FARMINGTON, CT — Efforts to reduce the rates of ventilator-associated pneumonia (VAP) were not particularly successful, suggests a study looking at Medicare Patient Safety Monitoring System (MPSMS) trends from 2005 to 2013.

The research letter, published online by the Journal of the American Medical Association, reports that the VAP rates, studied among 1,856 patients, were stable over time with an observed rate of 10.8% during 2005-2006 and 9.7% during 2012-2013.

University of Connecticut School of Medicine researchers and colleagues say it remains unclear whether previously reported decreases in the rates of VAP were related to better care or stricter application of subjective surveillance criteria.

"Persistently high VAP rates bolster concerns that most interventions purported to reduce VAP are supported by limited evidence,” the study authors noted.

The MPSMS has independently measured VAP rates since 2005, using a stable definition of VAP, and the current analysis included MPSMS VAP rates during calendar years 2005-2013 among Medicare patients 65 years and older with principal diagnoses of heart attack, heart failure, pneumonia — including a primary diagnosis of sepsis or respiratory failure and a secondary diagnosis of pneumonia — and selected major surgical procedures.

For the study, the cohort was divided into four periods: 2005-2006, 2007-2009, 2010-2011, and 2012-2013.

"From 2005 through 2013, MPSMS VAP rates remained stable and substantial, affecting approximately 10% of ventilated patients. Persistently high VAP rates bolster concerns that most interventions purported to reduce VAP are supported by limited evidence," the authors wrote in the study supported by the Agency for Healthcare Research and Quality.

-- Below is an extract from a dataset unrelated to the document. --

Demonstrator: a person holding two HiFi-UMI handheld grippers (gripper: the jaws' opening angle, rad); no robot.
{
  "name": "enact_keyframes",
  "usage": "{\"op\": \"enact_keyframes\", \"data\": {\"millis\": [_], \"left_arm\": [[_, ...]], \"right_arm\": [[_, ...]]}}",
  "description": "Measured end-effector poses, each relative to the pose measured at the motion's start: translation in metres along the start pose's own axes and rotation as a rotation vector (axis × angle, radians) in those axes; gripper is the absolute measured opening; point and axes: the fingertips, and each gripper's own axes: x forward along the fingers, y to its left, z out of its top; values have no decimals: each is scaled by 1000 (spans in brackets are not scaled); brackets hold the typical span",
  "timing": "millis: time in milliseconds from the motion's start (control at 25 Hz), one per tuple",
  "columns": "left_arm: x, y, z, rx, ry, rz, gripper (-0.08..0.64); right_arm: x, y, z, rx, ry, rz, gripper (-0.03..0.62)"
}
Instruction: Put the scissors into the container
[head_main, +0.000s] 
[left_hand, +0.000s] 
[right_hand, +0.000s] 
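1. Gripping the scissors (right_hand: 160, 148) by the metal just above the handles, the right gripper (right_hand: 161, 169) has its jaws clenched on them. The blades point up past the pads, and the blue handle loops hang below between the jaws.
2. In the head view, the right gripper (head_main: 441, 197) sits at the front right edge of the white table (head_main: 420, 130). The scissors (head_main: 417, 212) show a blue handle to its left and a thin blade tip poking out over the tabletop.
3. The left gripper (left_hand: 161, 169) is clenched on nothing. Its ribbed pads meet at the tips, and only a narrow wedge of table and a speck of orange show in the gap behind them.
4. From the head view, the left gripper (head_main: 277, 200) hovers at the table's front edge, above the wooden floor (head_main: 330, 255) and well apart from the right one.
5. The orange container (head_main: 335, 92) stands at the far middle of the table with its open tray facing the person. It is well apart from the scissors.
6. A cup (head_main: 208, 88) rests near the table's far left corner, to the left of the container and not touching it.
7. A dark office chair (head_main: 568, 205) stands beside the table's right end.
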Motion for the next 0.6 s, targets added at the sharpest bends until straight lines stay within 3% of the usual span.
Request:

The difference between these results and past studies showing significant declines in VAP, such as reports by the National Healthcare Safety Network (NHSN), could be explained by difference definitions, hospitals or patient groups, changes in characteristics of hospitals reporting to the NHSN over time, or preferential declines in VAP rates among hospitals reporting to the NHSN, according to the research letter.

"Nonetheless, the dichotomy between VAP rates reported to the NHSN and measured in the MPSMS supports the concern that surveillance using traditional definitions may be unreliable," the authors wrote. "The ongoing risk to patient safety represented by VAP supports the NHSN’s decision to explore more objective surveillance targets."